It helps to break things down into smaller steps. For example, you might start with:
//1) Collect inputs //2) Solve tree vertex splitting problem //3) Print output
Now, you might not think this has helped much, but now you can start asking useful questions, like "what should the inputs to step #2 be?" In other words, think about what "the tree vertex splitting problem" means; think about however you learned about it in class. What are the data structures that you'd be operating on in solving the problem? Hmmm... that suggests another step belongs in there:
//1a) Collect inputs //1b) Build data structure //2) Solve tree vertex splitting problem //3) Print output
Now think about #2, again. Did the teacher tell you an algorithm to use, or do you have to work one out on your own? If he told you one, then write down all the steps, one at a time, under #2. If you have to figure out how to solve it yourself, well, then do so. When you figure it out, write down the steps.
Notice how I put Java comment marks at the beginning of each line? Now start writing code below the comment lines, leaving the comments there.
So go ahead: give it a try. When you've got at least a decent outline of the program, post it below and we can give you some hints if you need them.
One more thing: as soon as you start writing code, compile it. Get an empty class definition to compile. Then get a class with "main" declared in it to compile, with an empty method body. Then declare a few variables, and get that to compile.
Whatever you do, don't write 200 lines of code -- or even 50 lines of code --and then try to compile it. Take little steps, making sure that your code is OK at each point. You'll save a lot of time!
And each time you compile the program, run it. Make sure it does what it's supposed to. Don't wait until the whole thing is written to start testing!
Basically my teacher didn't give any algorithm.. All he said to do the program.. and should not be a binary tree...It should be n-arrays. So I don't know how to start. So thought of getting ideas from Javaranch. So when you said, 1. getting inputs.. Do i read from the file .
would you happen to know what would be algorithm...
Remember that the number one rule of success in school is
If you don't understand the assignment, ask the instructor for clarification.
In any case, for step 1, it's entirely up to you. If it's convenient to store test data in a file, do so. If it's convenient to type it in, do so. And if it's convenient to simply hard-code the data, that would be OK too -- although it won't be as easy to test your program with different inputs.

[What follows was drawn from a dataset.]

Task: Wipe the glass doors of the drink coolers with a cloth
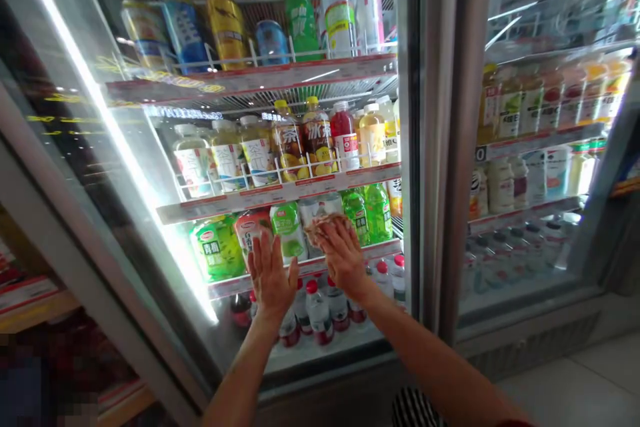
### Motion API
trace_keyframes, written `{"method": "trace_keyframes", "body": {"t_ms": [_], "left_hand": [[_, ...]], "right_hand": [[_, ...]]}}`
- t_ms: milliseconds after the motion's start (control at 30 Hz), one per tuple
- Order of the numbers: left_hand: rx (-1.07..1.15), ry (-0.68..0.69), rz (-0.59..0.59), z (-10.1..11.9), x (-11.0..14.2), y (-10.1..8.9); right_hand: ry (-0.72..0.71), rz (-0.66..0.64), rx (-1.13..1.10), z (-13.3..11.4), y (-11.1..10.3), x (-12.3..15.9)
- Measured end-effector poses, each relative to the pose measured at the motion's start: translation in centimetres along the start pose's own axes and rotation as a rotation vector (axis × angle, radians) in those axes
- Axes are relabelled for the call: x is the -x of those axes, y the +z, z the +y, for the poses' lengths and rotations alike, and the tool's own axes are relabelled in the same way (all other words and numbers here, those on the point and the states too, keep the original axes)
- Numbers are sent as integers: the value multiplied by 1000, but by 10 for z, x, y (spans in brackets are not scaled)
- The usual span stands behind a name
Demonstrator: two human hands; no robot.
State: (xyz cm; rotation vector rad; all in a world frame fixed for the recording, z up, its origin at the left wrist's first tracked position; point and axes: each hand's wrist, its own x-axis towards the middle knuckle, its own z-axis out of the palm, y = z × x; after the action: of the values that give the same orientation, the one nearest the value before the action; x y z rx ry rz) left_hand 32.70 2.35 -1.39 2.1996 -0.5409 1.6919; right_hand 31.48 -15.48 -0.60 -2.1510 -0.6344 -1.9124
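Observation:
My right hand (343,257) presses a crumpled, brownish-pink cloth (325,225) against the glass door of a lit drinks fridge. To its left my left hand (273,273) lies against the same glass, its fingers stretched out and nothing in it. Behind the glass, near my hands, stand a green bottle (289,230), a red-labelled bottle (253,227) and green bottles (377,212). My right hand and the cloth partly cover the containers behind them. Below my hands are several clear bottles with red caps (319,310).
Upper shelves hold cans (226,30) and tea bottles (317,137). A metal door frame (447,147) rises on the right, beside a second fridge section with bottles (533,103). At left runs a bright light strip (95,90); a wooden shelf edge (43,312) stands farther left. Pale floor tiles (590,373) show at lower right.

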Motion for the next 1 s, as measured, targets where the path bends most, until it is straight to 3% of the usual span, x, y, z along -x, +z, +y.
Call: {"method": "trace_keyframes", "body": {"t_ms": [67, 133, 233, 300, 400, 467, 533, 633, 700, 833, 900, 1000], "left_hand": [[19, 82, -2, -8, -1, -6], [75, 98, 1, -14, -2, -17], [143, -95, 86, -12, 3, -33], [125, -207, 86, -7, 10, -37], [44, -211, -68, -1, 23, -32], [8, -205, -129, 1, 29, -26], [1, -207, -133, 0, 31, -23], [3, -194, -119, -4, 32, -22], [-3, -185, -112, -5, 32, -22], [-27, -191, -115, -4, 32, -22], [-28, -187, -119, -5, 32, -23], [-21, -165, -122, -6, 33, -24]], "right_hand": [[-11, -1, 15, 10, -6, 5], [86, 102, 69, 37, -18, 8], [255, 285, 144, 64, -27, 9], [260, 286, 127, 53, -21, 10], [107, 99, 30, 18, -7, 17], [18, -7, -9, 10, -6, 22], [24, 20, 10, 24, -15, 26], [167, 214, 95, 58, -28, 25], [221, 280, 115, 62, -29, 25], [80, 88, 45, 29, -15, 33], [13, 17, 32, 24, -14, 32], [87, 158, 75, 46, -22, 20]]}}
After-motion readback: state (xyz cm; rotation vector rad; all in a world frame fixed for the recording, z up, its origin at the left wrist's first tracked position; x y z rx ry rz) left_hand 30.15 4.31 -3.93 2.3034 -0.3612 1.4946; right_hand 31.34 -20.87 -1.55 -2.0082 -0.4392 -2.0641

And then as far as whether I know the algorithm -- that doesn't much matter, does it? Presumably this is what you're supposed to be learning in class. Let's instead help you to remember what you learned. So first, let's hear you state, clearly, what the problem is.
As I suggested, let's start at the beginning. Tell us, in your words, what the tree vertex splitting problem is. You can't write a program without knowing what it needs to do -- whether or not you know how to do it comes later.